25 votes

CVE-2020-19909 is everything that is wrong with CVEs (false bug report for curl)

Tags: security, nvd, bugs, cve

1 comment

  1. tauon
    (edited )
    Link
    Something I found pretty interesting and wanted to already share here when the update to the initial blog post was originally published in early September, but then of course forgot to do. Some...

    Something I found pretty interesting and wanted to already share here when the update to the initial blog post was originally published in early September, but then of course forgot to do.

    Some highlights:

    On August 25 2023, we got an email to the curl-library mailing list from Samuel Henrique that informed us that “someone” had recently created a CVE, a security vulnerability identification number and report really, for a curl problem.

    We can’t tell who filed it. We just know that it is now there.
    Integer overflow vulnerability in tool_operate.c in curl 7.65.2 via crafted value as the retry delay.

    And then the craziest statement of the year. They grade it a 9.8 CRITICAL issue. With 10 as a maximum, this is close to the worst case possible, right?

    This means that on a 64 bit machine, if you write

    curl --retry-delay 18446744073709552 ...

    The number will overflow the math and instead of waiting until the end of the universe, it might retry again within the next few seconds. The above example apparently made it 384 seconds instead. On Windows, which uses 32 bit longs, you can get the problem already by asking for more than two million seconds (roughly 25 days).

    A bug, sure. Security problem? No. I told Jason that in 2019 and then we closed the security report. I then filed a pull-request and fixed the bug. Credits to Jason for the report. We moved on. The fix was shipped in curl 7.66.0, released in September 2019.

    The issue listed by NVD even links to my pull request I mention above. There is no doubt that it is the exact same bug they refer to.

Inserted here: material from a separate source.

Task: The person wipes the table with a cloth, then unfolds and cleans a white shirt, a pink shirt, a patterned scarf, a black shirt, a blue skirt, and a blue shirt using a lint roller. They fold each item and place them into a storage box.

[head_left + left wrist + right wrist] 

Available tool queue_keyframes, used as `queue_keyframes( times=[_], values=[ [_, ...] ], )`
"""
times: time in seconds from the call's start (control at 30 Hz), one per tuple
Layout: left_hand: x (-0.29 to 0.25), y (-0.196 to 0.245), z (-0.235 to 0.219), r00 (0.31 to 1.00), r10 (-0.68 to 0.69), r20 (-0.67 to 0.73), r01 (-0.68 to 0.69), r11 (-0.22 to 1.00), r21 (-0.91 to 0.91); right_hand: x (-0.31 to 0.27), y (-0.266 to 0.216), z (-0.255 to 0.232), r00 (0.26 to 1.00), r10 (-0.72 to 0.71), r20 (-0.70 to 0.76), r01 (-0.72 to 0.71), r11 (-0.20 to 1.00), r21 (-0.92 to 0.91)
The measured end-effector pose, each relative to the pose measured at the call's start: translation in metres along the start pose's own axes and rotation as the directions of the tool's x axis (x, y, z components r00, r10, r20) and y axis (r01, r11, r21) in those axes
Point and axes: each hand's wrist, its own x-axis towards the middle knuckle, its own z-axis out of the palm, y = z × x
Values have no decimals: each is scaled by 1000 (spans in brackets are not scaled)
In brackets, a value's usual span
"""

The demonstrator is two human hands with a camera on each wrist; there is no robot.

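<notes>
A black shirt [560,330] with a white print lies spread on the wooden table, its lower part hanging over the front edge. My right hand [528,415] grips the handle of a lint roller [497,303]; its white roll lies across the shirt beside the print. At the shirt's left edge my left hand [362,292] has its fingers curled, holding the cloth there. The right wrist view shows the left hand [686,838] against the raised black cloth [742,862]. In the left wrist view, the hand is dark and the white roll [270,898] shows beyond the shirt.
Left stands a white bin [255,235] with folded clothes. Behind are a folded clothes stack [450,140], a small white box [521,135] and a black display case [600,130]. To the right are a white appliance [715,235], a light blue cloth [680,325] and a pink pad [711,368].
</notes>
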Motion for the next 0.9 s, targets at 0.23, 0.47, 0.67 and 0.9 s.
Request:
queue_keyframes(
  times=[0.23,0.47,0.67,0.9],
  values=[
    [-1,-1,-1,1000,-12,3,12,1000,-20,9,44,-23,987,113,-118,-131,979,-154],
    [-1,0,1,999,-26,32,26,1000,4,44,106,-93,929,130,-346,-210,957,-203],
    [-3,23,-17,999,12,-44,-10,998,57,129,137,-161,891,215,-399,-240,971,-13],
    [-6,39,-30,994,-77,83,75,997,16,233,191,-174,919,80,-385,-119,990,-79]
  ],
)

    Spreading like a virus

    NVD hosts a CVE database and there is an entire world and eco system now that pulls the records from them.

    NVD now has this CVE-2020-19909 entry in there, rated 9.8 CRITICAL and now this disinformation spreads across the world. Now when we search for this CVE number we find numerous sites that repeats the same data. “This is a 9.8 CRITICAL problem in curl” – when it is not.

    And then from the update post:

    Rescore

    As a rejection of CVE was denied, the secondary goal would be to lower NVD’s severity score as much as possible.

    Their email highlighted three specific items in the CVSS score and how they could maybe re-evaluate them to a lower setting. How do they base and motivate that? Providing links to specific reddit discussions for details of the CVE-2020-19909 problems. Postings done by the ordinary set of pseudonymous persons. Don’t get me wrong, some of those posts are excellent and clearly written by skilled and knowledgeable persons. It just seems a bit… arbitrary.

    I did not participate in those discussions and neither did any curl core contributor to my knowledge. There are simply no domain experts involved there.

    No reading or pointing to code. No discussions on data input […]. No mention on why no or a short delay would imply DOS.

    Eventually, their proposed updated CVSS ends up with a new score of…

    3.3

    To be honest, I find CVSS calculations exhausting and I did not care to evaluate their proposal very closely. Again, this is not a security problem.

    My take on this: I get that CVEs have good reason to be assigned by independent authorities, as outside of open-source, vendors might tend to, ahem, brush over security issues and bugs. But belittling the lead developer of curl like this multiple times (I left out from my short summary some golden email responses) when the non-issue at hand had been identified and fixed for years already is just… puzzling, at best. I'm sure Daniel Stenberg has got better things to do than dealing with what boils down to fear-mongering database entries.

    Late edit: I also wondered how common of an occurrence this is, is it rather rare or relatively widespread, just seldom ever publicized?